Virtualized Reality dynamic event modeling -- How it all works

Virtualized RealityTM dynamic event modeling:
How it all works

As nearly everyone knows, television can give us a view into another part of the real world, such as a sporting event. This capability is great, but each viewer gets the same view, whether they want it or not, and none of the viewers has any power to control that viewpoint. In contrast, virtual reality (VR) immerses viewers in virtual worlds even though their bodies are still in the real world. Each viewer moves independently and freely throughout this world, allowing everyone to see events from their own viewpoint. VR, though, has focused on creating purely virtual worlds that do not correspond to anything in the real world. In addition, typical virtual worlds look too artificial to convince viewers that they are in another part of the real world.

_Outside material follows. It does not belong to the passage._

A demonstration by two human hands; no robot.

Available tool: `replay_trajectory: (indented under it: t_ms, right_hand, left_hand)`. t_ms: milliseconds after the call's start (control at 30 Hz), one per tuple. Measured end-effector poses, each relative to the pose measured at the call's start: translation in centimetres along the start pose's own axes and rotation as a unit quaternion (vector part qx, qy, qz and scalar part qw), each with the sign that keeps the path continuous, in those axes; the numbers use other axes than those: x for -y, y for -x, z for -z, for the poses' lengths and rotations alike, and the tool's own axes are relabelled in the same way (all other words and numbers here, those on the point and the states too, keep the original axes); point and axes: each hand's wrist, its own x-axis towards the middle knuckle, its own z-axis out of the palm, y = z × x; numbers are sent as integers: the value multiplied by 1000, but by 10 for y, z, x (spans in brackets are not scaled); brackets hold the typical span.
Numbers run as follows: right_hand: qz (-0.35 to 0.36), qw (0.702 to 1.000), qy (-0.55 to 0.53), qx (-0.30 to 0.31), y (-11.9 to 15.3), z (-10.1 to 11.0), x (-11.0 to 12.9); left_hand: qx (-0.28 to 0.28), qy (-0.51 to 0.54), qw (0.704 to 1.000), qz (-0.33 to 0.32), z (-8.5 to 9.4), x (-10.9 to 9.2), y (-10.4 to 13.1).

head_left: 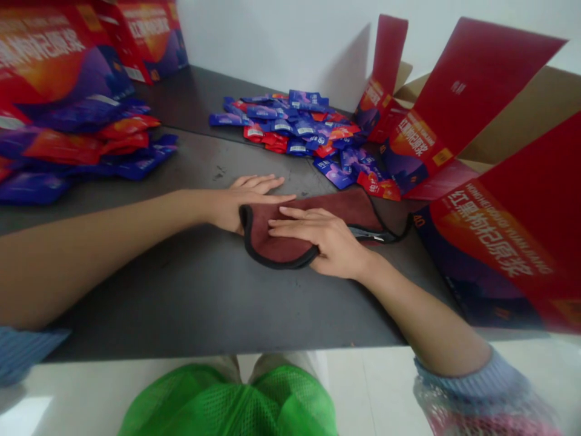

Our work combines the technology behind television, VR, and Computer Vision (also see the Computer Vision Handbook) to create virtual models of real-world events -- what we call Virtualized RealityTM dynamic event models. These models can then be used to construct views of the real events from nearly any viewpoint, without interfering with the events! Like VR, Virtualized Reality dynamic event models allow viewers to see whatever they want to, but unlike VR, this "other world" is actually a real event, and the views of this event are photorealistic.

Behind the Scenes

So how does all this work? Virtual models contain two basic types of information about the worlds they represent: shape and color. Shape in purely virtual worlds can be designed with CAD tools, since they do not have to correspond to any real shapes. To virtually model a real event, though, CAD modeling is quite difficult because the model must exactly match the real object. Similarly, color can be added to purely virtual scenes by "painting" each object (using virtual paint, of course), and then adding lights to the scene. For virtual reproductions of real events, the color must match the real object and lighting color, which again would be difficult to do with VR modeling tools. Clearly, these traditional VR modeling tools are not too useful for building models of real events.

An alternative approach to modeling is to mimic the way humans observe the world: with pictures! Many times we are allowed to look at a scene or event, but we are not allowed to touch it. Even so, we can still figure out the basic shape and color of the scenes, and of course it all looks real because it is real. To make the computer be able to do the same thing, the computer must have eyes -- this is a task called computer vision. These eyes usually come in one of two forms: those that capture still images, like a 35mm camera, and those that capture motion, like video cameras. (Surprisingly, a video camera is just a still-image camera that takes pictures so quickly that our eyes think that they see motion.) In our case we want to capture time-varying events, so we use video cameras.

Having lots of videos, by itself, is not enough to model real scenes, though. (Actually, if you had tons of videos, you can make it look like you have a model, but that's left for someone else to explain.) The images directly show the color of the world, so we can use them directly as models of scene appearance. The images also include information about the shape of the objects in the world, but not directly, so we must somehow recover the shape from the images.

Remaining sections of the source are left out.